%%

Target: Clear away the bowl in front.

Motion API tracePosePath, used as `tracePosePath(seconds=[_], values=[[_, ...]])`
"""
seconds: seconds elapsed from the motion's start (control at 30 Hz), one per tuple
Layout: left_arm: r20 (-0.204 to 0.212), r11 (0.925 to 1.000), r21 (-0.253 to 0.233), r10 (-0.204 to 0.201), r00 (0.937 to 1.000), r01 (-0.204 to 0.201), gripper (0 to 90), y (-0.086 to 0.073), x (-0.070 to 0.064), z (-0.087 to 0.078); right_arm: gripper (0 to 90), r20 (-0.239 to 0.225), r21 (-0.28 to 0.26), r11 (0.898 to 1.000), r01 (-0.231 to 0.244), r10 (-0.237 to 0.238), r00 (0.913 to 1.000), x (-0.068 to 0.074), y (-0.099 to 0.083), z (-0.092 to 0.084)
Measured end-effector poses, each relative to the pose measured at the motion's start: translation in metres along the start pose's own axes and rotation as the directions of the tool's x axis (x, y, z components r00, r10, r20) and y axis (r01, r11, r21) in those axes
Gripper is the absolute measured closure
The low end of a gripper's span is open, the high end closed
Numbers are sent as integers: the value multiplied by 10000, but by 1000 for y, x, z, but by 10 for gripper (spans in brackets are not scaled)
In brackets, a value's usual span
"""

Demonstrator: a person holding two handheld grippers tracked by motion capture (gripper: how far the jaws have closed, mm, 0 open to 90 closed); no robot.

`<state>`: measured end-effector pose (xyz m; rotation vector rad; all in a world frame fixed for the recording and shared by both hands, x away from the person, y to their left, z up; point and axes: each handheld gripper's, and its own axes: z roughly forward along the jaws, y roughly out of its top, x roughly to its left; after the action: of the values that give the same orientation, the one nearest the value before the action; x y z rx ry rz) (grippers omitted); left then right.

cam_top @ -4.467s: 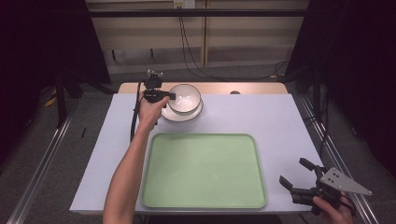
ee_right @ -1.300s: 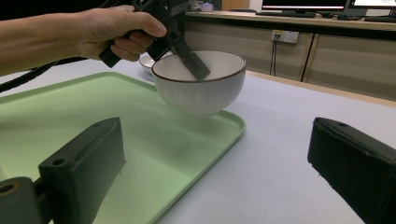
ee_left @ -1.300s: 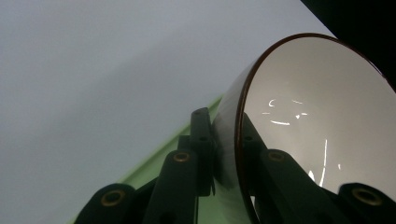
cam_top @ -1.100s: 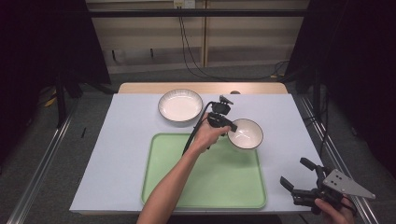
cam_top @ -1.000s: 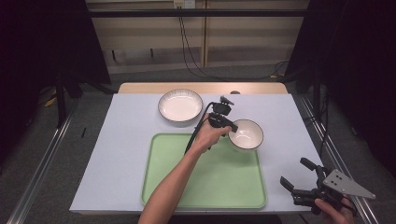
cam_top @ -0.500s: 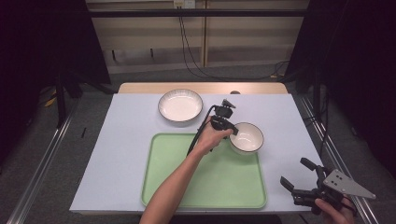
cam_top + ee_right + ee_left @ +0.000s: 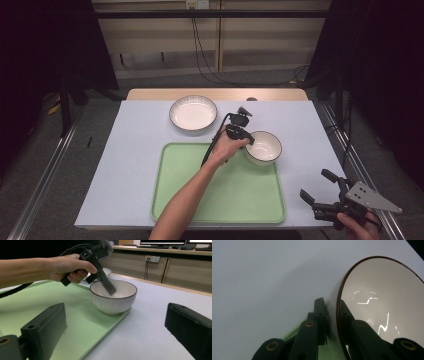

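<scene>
The left gripper [image 7: 248, 139] is pinching the rim of the white bowl [image 7: 263, 147], now sitting at the green tray's [image 7: 220, 200] far right corner. Releasing gently would avoid tipping. The right gripper [image 7: 327, 194] is hovering, jaws spread wide.

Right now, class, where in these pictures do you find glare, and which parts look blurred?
Left gripper view: bright streaks of glare inside the bowl. Right gripper view: its own two jaws look soft at the bottom. High view: dark at both sides, the table evenly lit.
</scene>
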<state>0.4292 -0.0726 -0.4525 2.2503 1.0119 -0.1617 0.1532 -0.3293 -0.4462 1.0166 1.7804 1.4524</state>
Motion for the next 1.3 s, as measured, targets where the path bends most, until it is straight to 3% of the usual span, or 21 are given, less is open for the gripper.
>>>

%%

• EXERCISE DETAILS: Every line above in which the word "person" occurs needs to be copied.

• RESPONSE AREA:
Demonstrator: a person holding two handheld grippers tracked by motion capture (gripper: how far the jaws have closed, mm, 0 open to 90 closed); no robot.
`<state>`: measured end-effector pose (xyz m; rotation vector rad; all in a world frame fixed for the recording and shared by both hands, x away from the person, y to their left, z up; point and axes: each handheld gripper's, and its own axes: z roughly forward along the jaws, y roughly out of its top, x roughly to its left; after the action: of the values that give the same orientation, the one nearest the value before the action; x y z rx ry rz) (grippers omitted); left then right.

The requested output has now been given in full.